Now, last year our imports from Russia were larger than usual, and another house, taking an average year, had made them £11,000,000. In that calculation, the imports of wheat were taken at £2,000,000 instead of £4,000,000, and that made the difference. He was also credibly informed that Russian produce to the value of about £1,000,000 came down the Vistula to the Prussian ports of the Baltic, and was shipped thence to this country; so that our imports from Russia averaged about £12,000,000 sterling per annum, and included among them articles of primary importance to our manufactures. How was machinery to work, and how were locomotives to travel, without tallow to grease their wheels? (A laugh.) Look, too, at the imports of linseed to the value of £1,300,000. No persons were more interested than honourable gentlemen opposite in the reduction of the price of the food of cattle. Then take the articles of flax and hemp. There were districts in the West Riding which would suffer very serious injury and great distress if we should go to war and cut off our intercourse with Russia. (Hear.) Even with regard to the article of Russian iron, which entered into consumption at Sheffield, he was told it would be hardly possible to manufacture some of the finer descriptions of cutlery if the supply of Russian iron were interfered with.”

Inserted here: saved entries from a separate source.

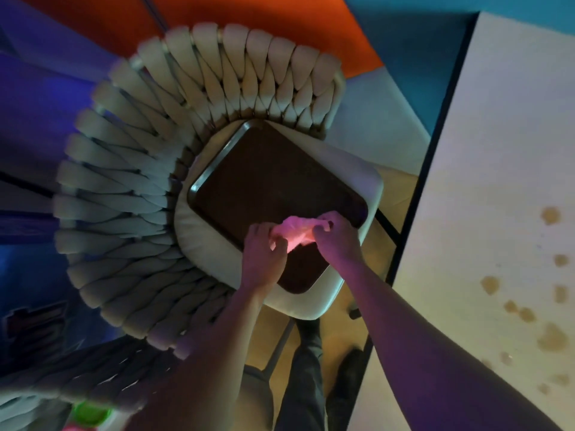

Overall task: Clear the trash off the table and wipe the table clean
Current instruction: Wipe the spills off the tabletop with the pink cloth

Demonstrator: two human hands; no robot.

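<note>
A pink cloth (294, 233) is bunched between both hands, held above the near edge of a dark brown tray (273, 194). The left hand (264, 247) pinches 1 end with curled fingers and the right hand (334, 236) grips the other, pulling it slightly taut; this looks like gathering or folding the cloth into a pad ready for wiping. The tray lies flat on the pale seat cushion of a chair (174, 157) with a thick woven backrest, probably parked there to keep the table free. To the right, the white table (497, 150) with a dark edge shows several brownish spill spots (550, 334), so the wiping seems not yet done. Below are a tan floor, dark trousers and shoes; behind, orange and blue wall panels.
</note>
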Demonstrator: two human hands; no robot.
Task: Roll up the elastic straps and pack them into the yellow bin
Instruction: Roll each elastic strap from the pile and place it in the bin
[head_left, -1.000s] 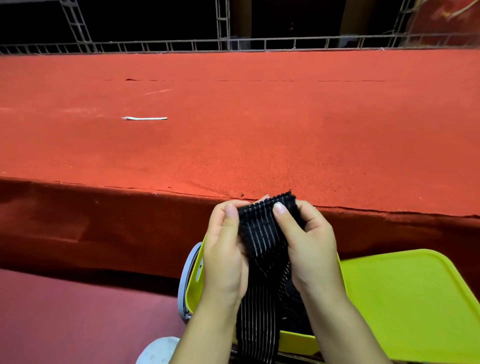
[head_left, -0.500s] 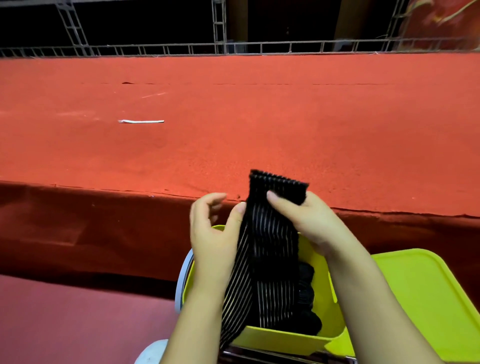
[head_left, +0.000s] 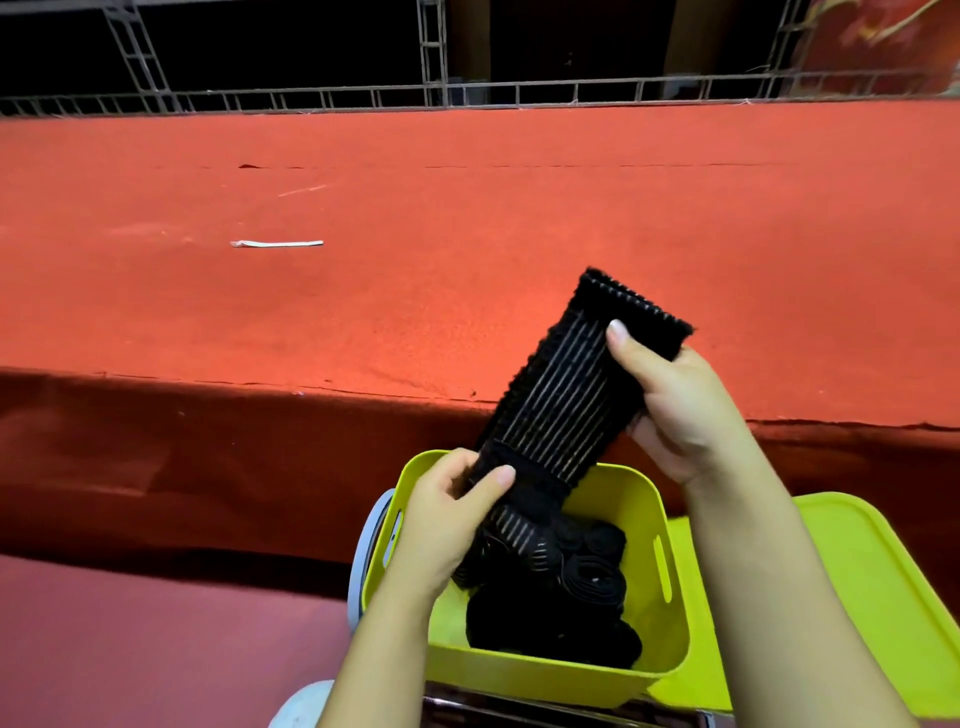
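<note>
Holding a black elastic strap w/ both hands, that's what I see from the head cam. My right hand pinches the top end, thumb on the front, other fingers curled behind. My left hand pinches the strap lower down, thumb on the front, right at the near-left rim of the yellow bin. The strap leans up and to the right, stretched flat btw the two hands, and its low end drops into the bin.

Inside the bin lie more black straps, some rolled, piled toward the far side. A strip of bare yellow floor shows at the near-left corner.

A yellow lid lies just beside the bin on the right, touching it or nearly; can't tell which. A grey round thing pokes out at the bin's left side.

Past the bin is the front edge of a big red carpet stage, wide and flat, w/ lots of room. One small white strip lies on it, far left, well apart from my hands. A metal truss runs along the stage's back edge.
</note>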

We shall not here take the trouble of criticising Mr Cobden’s figures, but take them as they stand, although they are exaggerated enough. His argument is obviously, that we must submit to any amount of aggression which Russia may choose to make upon neutral countries, and even upon our own Indian possessions, because that country supplies us yearly with thirteen millions’ worth of raw materials and food! The same was the humiliating position which the men of Tyre and Sidon, as recorded in Scripture, occupied towards Herod, when “they came of one accord to him, and having made Blastus, the king’s chamberlain, their friend, desired peace, because their country was nourished by the king’s country.” How, asks Mr Cobden, is machinery to work without tallow to grease the wheels? We are to have an anti-war cry from the farmers for the lack of Russian linseed; the West Riding of Yorkshire is to be stirred up into insurrection by the want of flax and hemp; and the fine cutlers of Sheffield cannot get on without the £70,000 worth of iron which they import from Russia! The main reliance of the peace-at-any-price party, we have no doubt, rests upon the probability of high prices of food, and their hope of producing in the minds of the masses the impression that the cause of those high prices is mainly the interruption of our usual imports of grain from the Russian ports of the Baltic and the Black Sea.

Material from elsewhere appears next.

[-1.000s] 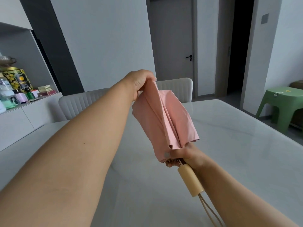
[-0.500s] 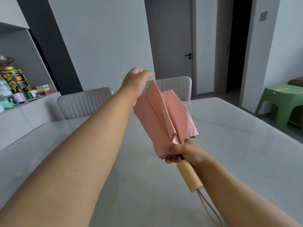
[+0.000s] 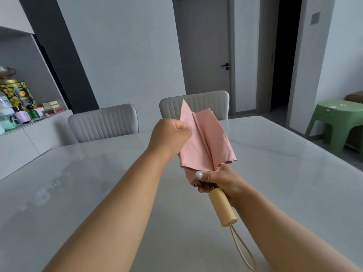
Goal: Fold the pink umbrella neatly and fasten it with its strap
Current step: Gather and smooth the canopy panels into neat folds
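While the person holds both arms out over the pale table [image 3: 275,173], the pink umbrella [image 3: 208,142] sits above its middle, collapsed and tilted, canopy end pointing away toward the two grey chairs [image 3: 102,122] on the table's far side. Its right hand [image 3: 218,179] is curled around the gathered bottom of the canopy, thumb across the fabric, just above the cream handle [image 3: 222,207], which slants down toward the table's near edge. A thin wrist loop [image 3: 241,250] hangs from the handle's end. Its left hand [image 3: 170,136] is closed on one flat fabric panel, pinching its left edge partway up; the panel rises to a point. I cannot see the fastening strap. Off the table's far right corner stands a green stool [image 3: 337,122]; off its left, a sideboard [image 3: 29,134] carries tins and bottles.
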Available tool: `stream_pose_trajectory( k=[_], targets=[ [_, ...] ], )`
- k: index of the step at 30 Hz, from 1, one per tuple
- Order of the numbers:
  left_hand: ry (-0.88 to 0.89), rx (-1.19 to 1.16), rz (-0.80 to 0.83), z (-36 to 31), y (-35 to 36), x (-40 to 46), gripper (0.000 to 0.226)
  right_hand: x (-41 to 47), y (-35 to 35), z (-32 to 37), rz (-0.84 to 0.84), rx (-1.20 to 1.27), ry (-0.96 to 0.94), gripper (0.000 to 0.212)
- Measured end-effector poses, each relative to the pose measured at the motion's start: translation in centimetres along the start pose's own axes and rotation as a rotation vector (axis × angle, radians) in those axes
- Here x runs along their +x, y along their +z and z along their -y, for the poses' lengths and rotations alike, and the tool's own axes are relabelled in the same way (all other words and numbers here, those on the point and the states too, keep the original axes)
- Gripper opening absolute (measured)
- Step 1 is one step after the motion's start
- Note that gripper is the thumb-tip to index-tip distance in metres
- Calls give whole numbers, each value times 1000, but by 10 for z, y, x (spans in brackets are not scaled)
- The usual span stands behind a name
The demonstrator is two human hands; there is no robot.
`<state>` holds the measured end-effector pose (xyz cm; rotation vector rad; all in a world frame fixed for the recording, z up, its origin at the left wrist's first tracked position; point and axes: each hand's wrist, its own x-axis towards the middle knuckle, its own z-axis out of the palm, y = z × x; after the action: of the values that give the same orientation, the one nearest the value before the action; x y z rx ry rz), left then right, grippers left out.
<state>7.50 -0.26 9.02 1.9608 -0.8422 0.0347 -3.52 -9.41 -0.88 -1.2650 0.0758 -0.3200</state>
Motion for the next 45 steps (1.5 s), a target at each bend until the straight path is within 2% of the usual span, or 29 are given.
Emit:
stream_pose_trajectory(
  k=[2,5,7,13,15,17,19,20,22,24,26,29,36,38,40,42,45],
  targets=[
    [6,-54,-44,7,3,-4,21,2,-1,-2,11,56,-25,51],
    [32,-120,-105,16,9,-8,25,6,-3,-4,-14,137,-60,81],
    [37,-163,-132,21,13,-11,28,7,-5,-4,-42,154,-57,89],
    [-39,-359,-115,36,17,-14,39,3,-5,-3,-33,109,-68,48],
    [-61,-240,-89,37,15,-8,28,1,-4,-3,-38,79,-61,24],
    [-47,61,-117,30,9,0,10,0,-2,-3,-54,52,-65,9],
    [36,422,-197,20,4,8,17,0,-1,-2,-61,4,-70,12],
    [113,544,-238,14,5,11,29,0,0,-3,-65,-18,-75,16],
    [277,661,-253,-4,11,10,44,0,1,-3,-82,-67,-84,22],
    [311,715,-131,-15,25,11,49,0,3,-4,-107,-105,-90,19],
    [199,732,0,-12,37,18,54,0,4,-5,-123,-127,-106,20],
    [15,527,53,3,45,24,58,0,6,-4,-129,-145,-163,26],
    [-202,-413,54,38,59,-3,74,0,5,-1,-103,-212,-145,14],
    [-280,-666,42,46,54,-7,63,-1,5,0,-67,-182,-118,16],
    [-398,-880,100,55,46,-13,48,-2,7,0,-5,-101,-78,18],
    [-489,-995,168,63,42,-20,49,-4,11,-1,53,-40,-37,21],
    [-549,-1030,128,74,41,-25,49,-3,16,-5,96,-38,14,33]
  ],
)
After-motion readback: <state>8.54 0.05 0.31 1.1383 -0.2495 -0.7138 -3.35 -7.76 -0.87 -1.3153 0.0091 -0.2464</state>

It is rather singular that it should not have struck so astute a man as Mr Cobden, that Russia is very likely to feel the loss of so excellent a customer as England appears to have been to her, quite as much as we are likely to feel the want of her tallow, her flax and hemp, her linseed, or even her wheat. The vendor of an article is generally the party who feels most aggrieved when his stock is permitted to accumulate upon his shelves. The Russian landowners cannot very conveniently dispense with the annual thirteen millions sterling which they draw from this country. Mr Cobden may depend upon it that, if we want it, a portion of their growth of staple articles will find its way to this country, through intermediate channels, although Russian ships no longer gain the advantages derived from its transport. The fact, however, of our absolute dependence upon Russia for these articles is too palpably a bugbear, either of Mr Cobden’s own creation, or palmed upon him by his friends, the “eminent merchants of the City,” to be worthy of serious notice, did it not betray the direction in which we are to look for the agitation, by which that gentleman and his friends hope to paralyse the hands of Government during the coming crisis of the country.

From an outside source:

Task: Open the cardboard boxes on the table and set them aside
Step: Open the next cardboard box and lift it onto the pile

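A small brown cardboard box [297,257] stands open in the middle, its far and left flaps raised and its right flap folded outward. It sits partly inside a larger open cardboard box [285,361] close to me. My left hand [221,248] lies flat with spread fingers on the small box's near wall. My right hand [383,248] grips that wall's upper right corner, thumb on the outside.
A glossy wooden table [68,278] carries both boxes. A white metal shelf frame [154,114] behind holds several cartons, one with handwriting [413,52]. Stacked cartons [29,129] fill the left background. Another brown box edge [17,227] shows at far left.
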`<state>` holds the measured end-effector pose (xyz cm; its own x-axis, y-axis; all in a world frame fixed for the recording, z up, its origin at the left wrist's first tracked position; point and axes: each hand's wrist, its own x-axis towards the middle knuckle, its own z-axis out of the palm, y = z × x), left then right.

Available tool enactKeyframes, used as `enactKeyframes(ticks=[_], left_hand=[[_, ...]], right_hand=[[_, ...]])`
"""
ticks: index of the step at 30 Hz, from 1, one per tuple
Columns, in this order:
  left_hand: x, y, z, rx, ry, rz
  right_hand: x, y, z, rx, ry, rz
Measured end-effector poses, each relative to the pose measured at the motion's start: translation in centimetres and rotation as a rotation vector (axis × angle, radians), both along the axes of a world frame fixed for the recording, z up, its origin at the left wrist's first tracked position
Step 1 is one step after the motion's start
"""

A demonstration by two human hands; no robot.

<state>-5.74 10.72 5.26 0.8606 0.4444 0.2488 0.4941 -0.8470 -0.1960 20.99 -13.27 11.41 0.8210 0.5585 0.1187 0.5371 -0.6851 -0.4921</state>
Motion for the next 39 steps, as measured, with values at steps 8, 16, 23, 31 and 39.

In the effort to form a correct estimate of the extent of interruption to our commerce to be anticipated from the existence of a state of war between this country and Russia, we must have, in the first place, reliable facts to depend upon, instead of the loose statements of Russian merchants, who are, as a class, so peculiarly connected with her as almost to be liable to the imputation of having Russian rather than British interests nearest to their hearts. We have a right also to look at the fact that, so far at least as present appearances go, Russia is likely to be isolated on every side during the approaching struggle, her principal seaports, both in the Baltic and the Black Sea, to be commanded by the united British and French fleets; whilst that produce, by the withholding of which she could doubtless for a time, and to a certain extent, inconvenience our manufacturers and consumers, may find its way to us either direct from Russian ports in neutral vessels, or through those neighbouring countries which are likely to occupy a neutral position in the quarrel. We have also to bear in mind that, with respect to many of the articles which we have lately been taking so largely from Russia, other sources of supply are open to us. It is remarkable to observe the effect produced by even temporarily enhanced prices in this country in extending the area on every side from which foreign produce reaches us. A few shillings per quarter on wheat, for example, will attract it from the far west States of America, from which otherwise it would never have come, owing to the inability of the grower to afford the extra cost of transport. All these considerations have to be borne in mind; and although it will perhaps have to be conceded that somewhat enhanced prices may have to be paid for some of the articles with which Russia at present supplies us, we think we shall be enabled to show that the enhancement is not at all likely to be such as to amount to a calamity, or cause serious pressure upon our people.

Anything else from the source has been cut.